# What does your Thai Boxing class consist of?



## Slihn (Jan 18, 2007)

Just wondering how everyone else is training.In my "Thai Boxen" gym in Germany,the training was three days a week and typically class went like this:

30 mins a various aerobic exercies,plyometrics,and streching

30 mins of drills(usually on Thai pads,sometimes on focus mits,sometimes on th banana bag or jump knees on tires) 

30 mins of sparring (sometimes with the same partner but most of the times we change up sparring partners)

Those where just typical classes ,some times we'd spend the entire night doing drills,or an entire class sparring.It was really cool because sometimes our teacher would show us some of the "old" style techniques(like flying elbows,flying knees and techniques that are prohibited in the ring)

---------------

The current gym I train at is open five days a week,here is the typical schedule.

1 three five min rounds of shadow sparring to warm up

30 mins a various combinations done with partner(hitting gloves instead of Thai Pads)

20 mins of "1-way" sparring (One person on the offernse while the other is on defense)

10 mins of body conditioning

(push ups are done in incraments of 10 through out the class)

The "fighters" class does something different,but I cannot train in there yet cause I just started training at my current gym not to long ago.


----------



## thaistyle (Jan 21, 2007)

At my old school, we started with about 10 min. jumping rope, 5-10 min. of stretching, 3-4 rounds of shadow boxing, work on new techniques, pad or focus mitt work, bag work and conditioning and finally cool down.  Gym was open 7 days a week.  Muay Thai classes were on Sat 12:30-2:30, Sun 1:00-3:00, Mon, Wed, Fri 12:00-1:00, 4:00-5:30 and 7:00-8:30 (Fri 7:00-9:00 was sparring) Tue & Thur was kids class from 5:30-7:00 and adult Arnis class 7:00-8:30.  Sat & Sun training included wai kru training and additional sparring for those that needed special attention.  I would normally train about six days a week and teach 4-5 classes per week or more if my instructor was preparing a fighter.

As for my present classes, I only teach private lessons right now.  If I get too many students, I'll have to open a small gym (maybe someday).  I teach Mon-Thur 5:30PM-7:00PM.  My students arrive ready to go so we can focus on technique and bag and pad work.  They also do conditioning drills like plyometics & calistenics (push-ups, burpees, etc.)  Right now I limit the number of students I have.  Currently I train 4-6 people.

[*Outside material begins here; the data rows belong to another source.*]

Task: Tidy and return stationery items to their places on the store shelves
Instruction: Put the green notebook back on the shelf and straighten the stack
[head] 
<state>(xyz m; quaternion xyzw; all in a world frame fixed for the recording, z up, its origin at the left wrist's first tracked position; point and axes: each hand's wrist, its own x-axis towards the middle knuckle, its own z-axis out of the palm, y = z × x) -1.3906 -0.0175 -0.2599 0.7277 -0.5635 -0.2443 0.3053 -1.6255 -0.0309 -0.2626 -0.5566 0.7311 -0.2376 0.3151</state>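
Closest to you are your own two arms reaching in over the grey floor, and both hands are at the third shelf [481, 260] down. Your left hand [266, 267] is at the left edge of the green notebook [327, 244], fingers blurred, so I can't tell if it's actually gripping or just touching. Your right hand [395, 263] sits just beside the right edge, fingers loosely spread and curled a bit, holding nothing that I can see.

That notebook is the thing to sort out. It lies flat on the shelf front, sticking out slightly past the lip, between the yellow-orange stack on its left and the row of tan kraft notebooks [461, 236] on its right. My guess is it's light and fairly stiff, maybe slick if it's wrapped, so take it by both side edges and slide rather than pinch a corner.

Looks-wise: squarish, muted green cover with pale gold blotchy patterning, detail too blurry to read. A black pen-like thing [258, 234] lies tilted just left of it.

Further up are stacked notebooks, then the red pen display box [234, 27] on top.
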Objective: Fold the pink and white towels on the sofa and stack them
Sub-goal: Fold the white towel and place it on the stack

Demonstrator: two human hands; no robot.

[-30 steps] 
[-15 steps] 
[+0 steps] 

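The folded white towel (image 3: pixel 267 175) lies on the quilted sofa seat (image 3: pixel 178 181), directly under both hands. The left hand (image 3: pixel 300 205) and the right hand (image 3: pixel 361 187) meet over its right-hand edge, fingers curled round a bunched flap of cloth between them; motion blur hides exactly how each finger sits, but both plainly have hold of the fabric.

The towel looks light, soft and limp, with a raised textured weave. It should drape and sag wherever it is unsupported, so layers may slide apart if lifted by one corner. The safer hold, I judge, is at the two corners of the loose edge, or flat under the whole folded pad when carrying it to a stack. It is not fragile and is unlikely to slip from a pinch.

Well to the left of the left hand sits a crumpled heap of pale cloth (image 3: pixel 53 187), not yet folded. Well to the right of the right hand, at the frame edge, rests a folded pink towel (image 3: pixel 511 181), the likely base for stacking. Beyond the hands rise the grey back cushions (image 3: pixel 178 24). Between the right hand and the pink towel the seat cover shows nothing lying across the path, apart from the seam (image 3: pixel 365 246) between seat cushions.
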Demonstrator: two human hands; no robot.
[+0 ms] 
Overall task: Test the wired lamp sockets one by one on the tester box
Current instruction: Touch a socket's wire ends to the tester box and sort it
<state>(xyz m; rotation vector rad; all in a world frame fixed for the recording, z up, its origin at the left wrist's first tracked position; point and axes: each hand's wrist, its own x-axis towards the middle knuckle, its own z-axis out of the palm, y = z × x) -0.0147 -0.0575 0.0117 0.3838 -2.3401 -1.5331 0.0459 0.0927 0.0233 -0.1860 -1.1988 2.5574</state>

This way it doesn't interfere with my family time.


----------



## Slihn (Jan 21, 2007)

I wish that at mu current school we did more pad work,we usually strike our partner's gloves (which I dont always like because I cannot blast away with kicks that way).I think that praticing on a partner increases your accuratcy and gives you a good feel for combat,but the downside is that it doesn build techniques as well as the Thai Pads do and you can also get inot the habit of striking the opponets gloves.

The training methods my my current school are different from what I am used to but almost all the fighter win at all the tournaments that they attend so I guess something must be right about the training methods.


----------